Figure 4: ATCA Generation Chassis Example (pure Autonomous Blade System with Redundant Host Configuration)
Although the larger blade size of the ATCA form factor allows for higher density telecom interface hardware, service providers and HA system designers must ensure the loss of a single resource does not provide a service interruption to more than a certain percentage of subscribers.
Assuming the same 2,000-port telephony system constructed with 480-port telephony blades, in order to minimize the number of ports impacted during a blade failure, six autonomous telephony blades would be required for an N+1 redundancy telecom interface architecture, regardless of which host was the active chassis controller.
The Cost of High Availability
While the cost of creating HA systems using cPCI and ATCA vary (see the complete white paper for details), more than just the equipment cost must be considered when making a choice between cPCI and ATCA. Other items include the cost of:
- Service monitoring and maintenance personnel
- Platform software system upgrades (patch and version upgrades)
- Repair personnel and associated logistics required to perform a hardware maintenance action (including problem debugging cost depending on the number of levels of support required to be engaged based on the fault reporting and logging/debugging capabilities of the platform)

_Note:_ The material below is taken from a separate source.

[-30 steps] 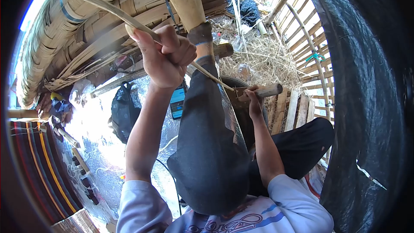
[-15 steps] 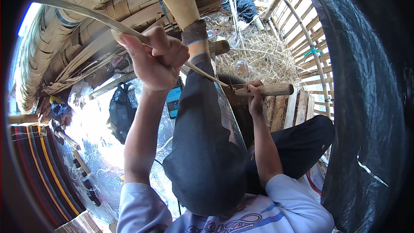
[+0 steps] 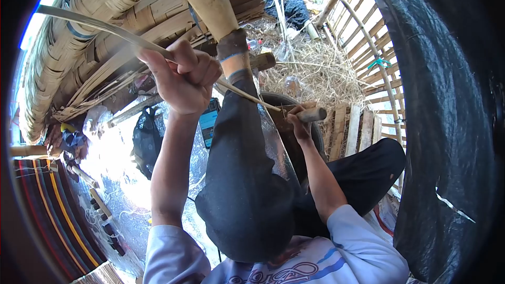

- Operational and opportunity loss due to service failures and downtime
The costs associated with service downtime can include lost revenue, decline in customer satisfaction, loss of a customer to the competition (which is an easier decision with the advent of local number portability), and even damage to reputation via bad publicity (press or blog/message board) or word of mouth.
Developers of live, revenue generating services who require high availability must choose platform standards and designs that provide numerous and well-planned HA features. ATCA includes a number of HA features that eliminate single points of failure and allow system developers to truly reach five-nines available systems with reduced time-to-market and development costs.
Although not the final word in HA platforms, a concerted effort should be made by service providers and telecom equipment manufacturers to require ATCA platforms, and by solution providers to transition to ATCA platforms, in order to reduce operating costs by taking advantage of the improved HA features it offers.